Home Artikel Tiga Fase Pasang Surut antara Politik Agama dan Negara Pasca-Reformasi

Tiga Fase Pasang Surut antara Politik Agama dan Negara Pasca-Reformasi

0

Jakarta, Humas LIPI. Dalam menyambut dua Hari Raya besar yaitu Idul Fitri dan Kenaikan Isa Al-Masih yang akan jatuh bersamaan pada 13 Mei 2021, Pusat Penelitian Masyarakat dan Budaya Lembaga Ilmu Pengetahuan Indonesia (PMB LIPI) bersama Pusat Studi Heritage Nusantara Universitas Kristen Satya Wacana (UKSW) menyelenggarakan diskusi dengan tema “Keragaman Agama dan Tatakelolanya di Ruang Publik Pasca-Reformasi” secara virtual melalui zoom meeting pada Selasa (11/5) lalu.
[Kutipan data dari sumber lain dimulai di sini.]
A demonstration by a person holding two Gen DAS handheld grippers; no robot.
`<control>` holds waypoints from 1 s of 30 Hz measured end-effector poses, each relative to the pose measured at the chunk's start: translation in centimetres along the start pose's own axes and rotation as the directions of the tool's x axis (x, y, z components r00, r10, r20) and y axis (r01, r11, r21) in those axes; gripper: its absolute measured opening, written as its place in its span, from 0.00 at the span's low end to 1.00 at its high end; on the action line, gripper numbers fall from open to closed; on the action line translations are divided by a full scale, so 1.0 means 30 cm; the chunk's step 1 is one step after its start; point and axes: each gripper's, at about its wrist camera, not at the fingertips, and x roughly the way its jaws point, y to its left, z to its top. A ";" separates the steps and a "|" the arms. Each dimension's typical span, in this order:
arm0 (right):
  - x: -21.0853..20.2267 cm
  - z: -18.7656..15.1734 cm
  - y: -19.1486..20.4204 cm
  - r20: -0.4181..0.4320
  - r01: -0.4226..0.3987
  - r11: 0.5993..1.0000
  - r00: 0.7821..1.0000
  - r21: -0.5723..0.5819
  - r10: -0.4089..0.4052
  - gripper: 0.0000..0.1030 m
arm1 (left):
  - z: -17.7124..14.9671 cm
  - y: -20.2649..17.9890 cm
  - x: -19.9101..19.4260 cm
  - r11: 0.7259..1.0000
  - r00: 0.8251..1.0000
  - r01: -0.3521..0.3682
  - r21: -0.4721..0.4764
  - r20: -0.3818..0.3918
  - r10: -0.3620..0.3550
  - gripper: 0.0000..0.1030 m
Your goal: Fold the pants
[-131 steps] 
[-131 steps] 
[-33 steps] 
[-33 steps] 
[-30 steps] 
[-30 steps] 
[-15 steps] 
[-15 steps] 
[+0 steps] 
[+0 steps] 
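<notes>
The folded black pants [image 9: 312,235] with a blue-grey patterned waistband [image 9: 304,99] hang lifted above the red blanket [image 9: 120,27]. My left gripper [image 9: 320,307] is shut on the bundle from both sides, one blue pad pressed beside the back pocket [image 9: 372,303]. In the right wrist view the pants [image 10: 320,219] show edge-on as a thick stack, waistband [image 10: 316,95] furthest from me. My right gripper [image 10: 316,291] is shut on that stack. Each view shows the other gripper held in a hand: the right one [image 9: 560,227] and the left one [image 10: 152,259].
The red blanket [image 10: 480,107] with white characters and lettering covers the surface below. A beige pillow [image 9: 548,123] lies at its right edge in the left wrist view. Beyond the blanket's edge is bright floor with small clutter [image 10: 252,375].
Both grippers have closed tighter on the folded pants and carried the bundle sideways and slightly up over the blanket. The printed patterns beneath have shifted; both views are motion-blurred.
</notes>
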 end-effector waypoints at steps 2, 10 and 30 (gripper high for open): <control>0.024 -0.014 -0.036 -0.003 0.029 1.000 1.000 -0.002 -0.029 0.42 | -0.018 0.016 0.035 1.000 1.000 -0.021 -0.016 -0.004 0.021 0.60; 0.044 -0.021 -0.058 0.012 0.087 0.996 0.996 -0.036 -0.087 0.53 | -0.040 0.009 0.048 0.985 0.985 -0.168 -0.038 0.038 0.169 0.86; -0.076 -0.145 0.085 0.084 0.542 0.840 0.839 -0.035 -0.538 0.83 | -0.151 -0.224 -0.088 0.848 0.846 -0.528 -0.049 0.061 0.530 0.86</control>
Plt. Kepala Pusat Penelitian Masyarakat dan Budaya Lembaga Ilmu Pengetahuan Indonesia (PMB LIPI), Ahmad Najib Burhani yang menjadi salah satu narasumber, menyatakan perlunya untuk memikirkan ulang terkait keragaman agama dan tata kelola dalam situasi pasca reformasi. “Ketika relasi antara agama atau politik agama dan negara sedang pasang surut setelah reformasi, muncul tiga fase yang berbeda mulai dari Islamic term yaitu kecenderungan mengacu pada Islam dalam pemerintahan, conservative term yaitu kecenderungan keagamaan yang agak konservatif, kemudian berkembang menjadi sesuatu yang disebut illiberal democracy,” ujarnya.

Lebih lanjut dirinya mengungkapkan, pasang surut antara politik agama dengan negara akan berdampak terhadap nasib penganut kepercayaan dan kelompok agama minoritas yang ada di Indonesia. “Hubungan anatara agama dan negara atau politik agama dan negara yang begitu kuat biasanya menyebabkan nasib penganut kepercayaan dan kelompok agama minoritas menjadi buruk atau terlantar,” ungkap Najib.

Menurut Najib, pemahaman agama di Indonesia sering berada dalam lingkup terbatas yaitu hanya terhadap agama-agama yang diakui saja. “Bahkan barangkali makna agama itu lebih khusus lagi  sebagai agama mayoritas yang dipeluk oleh masyarakat Indonesia. Maka dari itu jika dibahas tentang persoalan tata kelola agama di ruang publik serta pasang surut agama dan negara, kadang kala maknanya terbatas pada agama tertentu. Pembatasan makna tersebut yang seringkali berakibat menafikkan pengikut agama minoritas,” jelasnya.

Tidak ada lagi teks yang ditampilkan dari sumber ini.